“Echi del silenzio“, mostra personale di Cristina Sirizzotti per spiegare la violenza psicologica.
Si è conclusa lo scorso venerdì 6 dicembre “Echi del silenzio “, mostra personale di Cristina SIrizzoti svoltasi presso gli Spazi di ChiAmaMilano.
Un’ esposizione nel quale attraverso quattordici opere l’autrice è andata ad esplorare i meccanismi che si celano dietro la violenza psicologica, sottolineandone quelle che possono essere le disastrose conseguenze.
L’allestimento, che ha seguito una logica ben studiata, ha svolto la funzione di supporto alla delucidazione rispetto a un fenomeno estremamente complesso, coadiuvando a creare una perfetta fusione tra arte e informazione.
Artista poliedrica che si spinge ad utilizzare tecniche differenti e da sempre aperta a una sperimentazione che ingloba tanto il figurativo quanto l’astratto, ha narrato il cortocircuito emotivo che affligge le vittime di tale forma di violenza attraverso un perfetto e bilanciato uso del colore il quale ha svolto la funzione di voce narrante.
Ogni corpo, ben strutturato all’interno dell’opera e incarnante la tensione corpo-spirito, nel suo posizionamento e nella dimensionalità che assume rispetto alla tela è in grado di esprimere il processo di dolore, ma anche di presa di coscienza e relativa riappropriazione dell’identità perduta.
Importanti a creare uno stato di empatia nel fruitore sono, inoltre, gli sfondi che, opera per opera subiscono un decisivo passaggio da tonalità cupe e fredde a calde ed energiche.
Mentre in “Timidezza“ è posto in evidenza l’effetto frullatore che imprigiona la donna, la cui postura suggerisce l’atto di dissimulazione della realtà da parte della stessa che, lacerata nella propria autostima, giunge all’isolamento sociale, con “Violence“ l’amputazione dell’arto , l’esangue tintura della cute e il volto del quale l’espressione è appena percepibile in quanto saggiamente sfumata di rosso intenso, divengono indicativi di stanchezza fisica, frattura psichica e annullamento della dignità.

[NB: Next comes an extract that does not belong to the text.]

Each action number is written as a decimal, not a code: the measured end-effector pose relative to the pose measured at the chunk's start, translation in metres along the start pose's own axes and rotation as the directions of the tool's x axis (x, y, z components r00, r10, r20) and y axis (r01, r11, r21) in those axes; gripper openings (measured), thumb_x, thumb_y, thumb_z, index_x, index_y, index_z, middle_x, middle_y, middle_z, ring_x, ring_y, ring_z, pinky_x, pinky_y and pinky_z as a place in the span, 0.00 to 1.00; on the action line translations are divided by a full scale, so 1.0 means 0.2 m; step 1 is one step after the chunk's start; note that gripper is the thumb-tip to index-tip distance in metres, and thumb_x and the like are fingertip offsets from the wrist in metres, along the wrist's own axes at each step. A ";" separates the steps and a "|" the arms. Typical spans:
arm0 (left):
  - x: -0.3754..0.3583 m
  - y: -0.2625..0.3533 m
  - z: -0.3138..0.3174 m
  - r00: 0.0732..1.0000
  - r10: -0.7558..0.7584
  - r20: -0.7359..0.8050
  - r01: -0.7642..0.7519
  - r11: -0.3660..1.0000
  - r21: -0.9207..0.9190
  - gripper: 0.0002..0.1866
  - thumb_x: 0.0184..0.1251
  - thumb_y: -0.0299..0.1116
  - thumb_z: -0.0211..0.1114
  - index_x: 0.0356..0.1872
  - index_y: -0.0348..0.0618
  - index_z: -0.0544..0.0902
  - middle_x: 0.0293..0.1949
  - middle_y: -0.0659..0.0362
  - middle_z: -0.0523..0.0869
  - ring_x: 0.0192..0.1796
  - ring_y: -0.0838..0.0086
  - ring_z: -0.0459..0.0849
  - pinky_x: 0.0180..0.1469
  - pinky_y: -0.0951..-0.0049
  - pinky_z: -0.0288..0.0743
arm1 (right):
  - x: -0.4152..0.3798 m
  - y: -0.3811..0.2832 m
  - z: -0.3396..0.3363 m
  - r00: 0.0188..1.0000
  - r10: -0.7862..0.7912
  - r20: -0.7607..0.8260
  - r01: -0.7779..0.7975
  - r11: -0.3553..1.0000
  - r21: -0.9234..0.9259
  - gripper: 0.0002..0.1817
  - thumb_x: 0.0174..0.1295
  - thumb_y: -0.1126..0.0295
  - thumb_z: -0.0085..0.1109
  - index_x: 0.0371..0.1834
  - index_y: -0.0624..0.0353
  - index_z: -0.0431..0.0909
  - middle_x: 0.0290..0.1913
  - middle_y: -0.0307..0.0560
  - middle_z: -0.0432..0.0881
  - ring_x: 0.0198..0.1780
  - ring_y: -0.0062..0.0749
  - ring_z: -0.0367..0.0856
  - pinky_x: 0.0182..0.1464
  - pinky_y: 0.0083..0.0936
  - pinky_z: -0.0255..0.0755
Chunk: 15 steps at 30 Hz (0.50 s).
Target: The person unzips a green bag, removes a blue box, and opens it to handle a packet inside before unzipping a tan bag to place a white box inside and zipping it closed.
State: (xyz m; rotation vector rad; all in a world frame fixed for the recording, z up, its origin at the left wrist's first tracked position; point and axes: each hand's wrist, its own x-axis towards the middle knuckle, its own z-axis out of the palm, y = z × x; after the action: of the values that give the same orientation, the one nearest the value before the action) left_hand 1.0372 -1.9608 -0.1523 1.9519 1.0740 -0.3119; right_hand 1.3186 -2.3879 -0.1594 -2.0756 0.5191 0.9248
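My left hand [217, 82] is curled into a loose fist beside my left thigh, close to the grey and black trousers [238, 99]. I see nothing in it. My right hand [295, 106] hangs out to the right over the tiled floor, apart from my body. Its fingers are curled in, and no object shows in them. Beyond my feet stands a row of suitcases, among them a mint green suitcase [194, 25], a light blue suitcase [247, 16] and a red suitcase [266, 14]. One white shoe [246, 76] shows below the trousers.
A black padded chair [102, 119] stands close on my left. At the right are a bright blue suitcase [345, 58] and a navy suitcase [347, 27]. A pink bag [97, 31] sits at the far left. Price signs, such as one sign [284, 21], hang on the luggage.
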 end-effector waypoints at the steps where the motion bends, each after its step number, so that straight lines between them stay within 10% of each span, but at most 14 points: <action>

Un intreccio pittorico nel quale emergono paura e vulnerabilità nel sentirsi nelle mani dell’altro ma che, al contempo, diviene simbolo della vivificazione di un contesto sociale che tutto soffoca.
A tal proposito, la presenza di “Lucifero“ assume una duplice valenza.
Sotto un primo aspetto si tramuta nella personificazione della colpa collettiva che giustifica la brutalità attraverso il silenzio, un apparato che, pur di mantenere il controllo, abbassa lo sguardo innanzi all’intrinseca sofferenza.
D’altro canto incarna l’uomo dominante, le cui ali assurgono a emblema delle capacità insite in quest’ultimo di risucchiare la vita e la mente, un uomo il cui sistema di valori è completamente malato e ogni parola è veleno, ogni promessa è menzogna.
In “Autoritratto in pop art“ la situazione è completamente ribaltata.
Al centro la donna moderna che indossate le vesti di una guerriera, a seguito di un duro percorso di conoscenza di sé stessa, acquisisce forza interiore e, manifestando la complessità delle sue sfaccettature, affronta ogni sfida.
La protagonista si qualifica attraverso la scelta cromatica e ogni colore rappresenta una caratteristica della sua unicità: essere madre, professionista, amica, sognatrice.
Ciascuna parte di sé è una risorsa, fonte di resilienza che le permette di superare ogni difficoltà.
La sua potenza non è solo nel fisico, ma anche mentale ed emotiva.
Non è una sopravvissuta, bensì una vincitrice capace di riscrivere ogni giorno la propria storia con passione, audacia e speranza.
“È stato un onore per me poter rappresentate attraverso le mie opere le esperienze e le emozioni di donne che hanno subito la violenza sulla propria pelle“ dichiara Cristina Sirizzotti “le storie che mi sono state raccontate sono piene di dolore ma anche di resilienza e hanno ispirato ogni singolo dettaglio delle mie creazioni. Desidero ringraziare quelle donne che con coraggio hanno condiviso con me le loro esperienze, permettendomi di dar loro voce attraverso l’arte. Questo progetto è stato un omaggio alla loro forza e alla loro determinazione, costiutendo un passo verso una maggior consapevolezza“.